• _Your task_:
Without the pictures, retype each line below exactly as it stands.

• _Provided material_:
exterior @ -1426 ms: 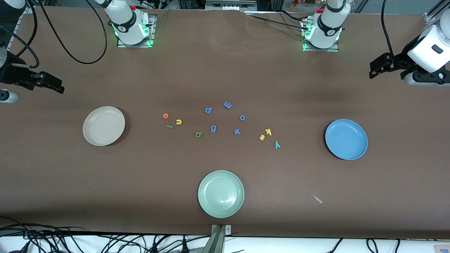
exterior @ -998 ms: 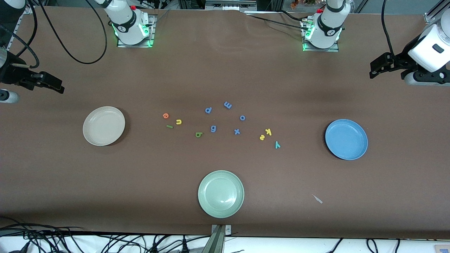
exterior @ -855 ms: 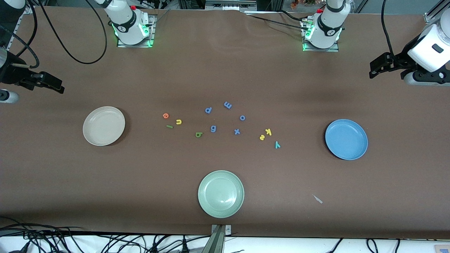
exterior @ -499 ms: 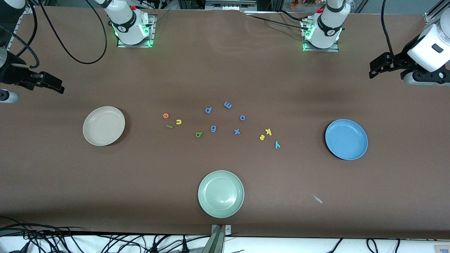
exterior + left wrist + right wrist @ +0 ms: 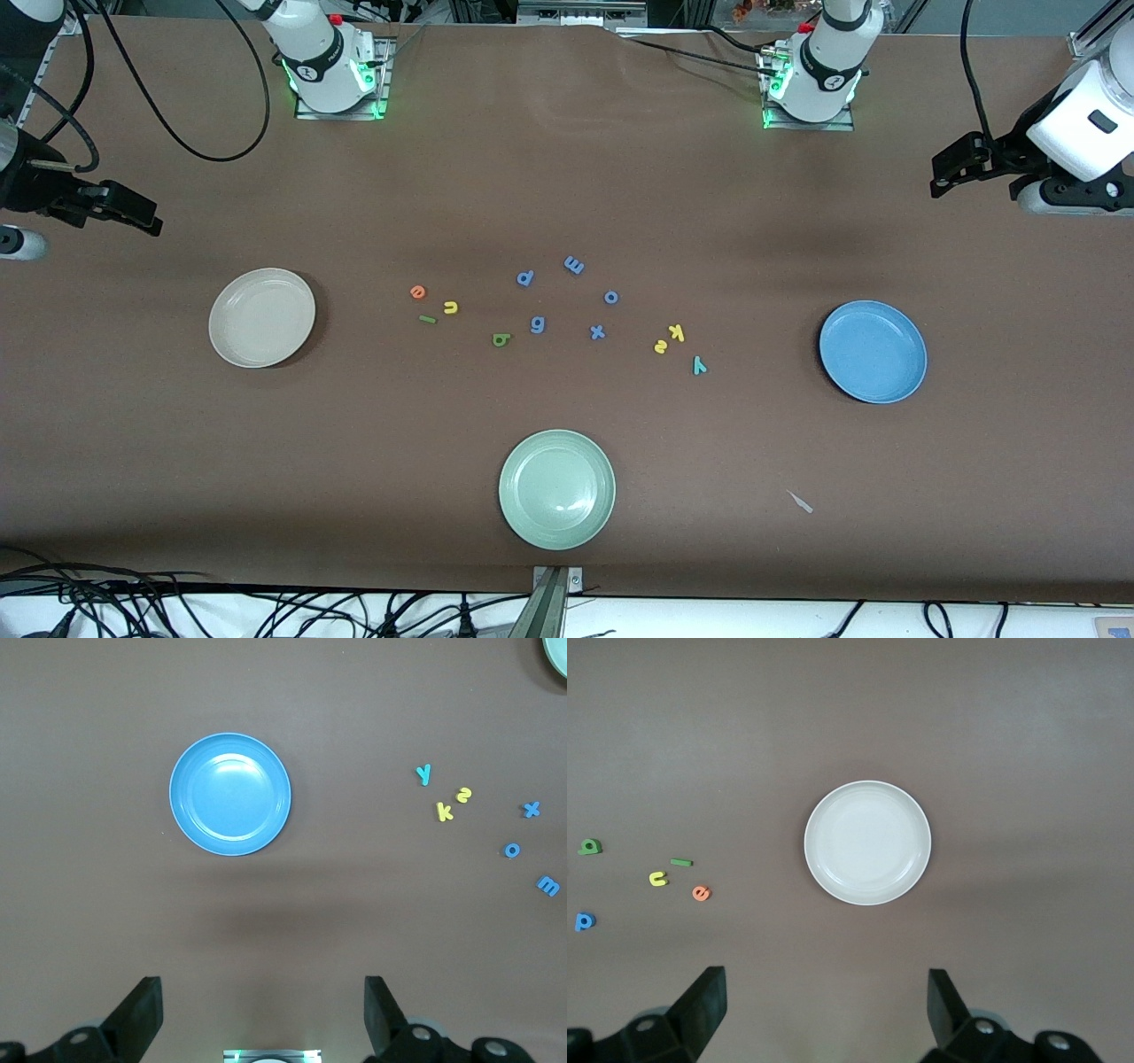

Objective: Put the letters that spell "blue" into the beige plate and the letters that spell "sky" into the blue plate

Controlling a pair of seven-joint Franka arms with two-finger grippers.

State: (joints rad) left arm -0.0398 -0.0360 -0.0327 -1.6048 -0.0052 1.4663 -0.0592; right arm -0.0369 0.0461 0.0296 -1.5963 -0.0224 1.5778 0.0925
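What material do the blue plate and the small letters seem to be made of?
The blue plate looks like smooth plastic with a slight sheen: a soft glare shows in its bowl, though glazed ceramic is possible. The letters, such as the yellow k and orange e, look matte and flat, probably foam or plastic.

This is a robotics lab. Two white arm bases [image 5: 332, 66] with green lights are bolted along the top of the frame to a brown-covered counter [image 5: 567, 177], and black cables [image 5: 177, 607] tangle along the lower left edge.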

• _Response to the exercise_:
exterior @ -1426 ms: 
exterior @ -998 ms: 
exterior @ -855 ms: 
exterior @ -499 ms: 
exterior + left wrist + right wrist @ +0 ms: 

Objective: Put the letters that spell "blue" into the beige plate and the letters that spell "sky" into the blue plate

Controlling a pair of seven-joint Franka arms with two-finger grippers.

State: (joints rad) left arm -0.0398 -0.0360 -0.0327 -1.6048 -0.0052 1.4663 -0.0592; right arm -0.0369 0.0461 0.0296 -1.5963 -0.0224 1.5778 0.0925
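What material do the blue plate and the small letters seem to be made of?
The blue plate looks like smooth plastic with a slight sheen: a soft glare shows in its bowl, though glazed ceramic is possible. The letters, such as the yellow k and orange e, look matte and flat, probably foam or plastic.

This is a robotics lab. Two white arm bases [image 5: 332, 66] with green lights are bolted along the top of the frame to a brown-covered counter [image 5: 567, 177], and black cables [image 5: 177, 607] tangle along the lower left edge.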

This output is complete as it stands.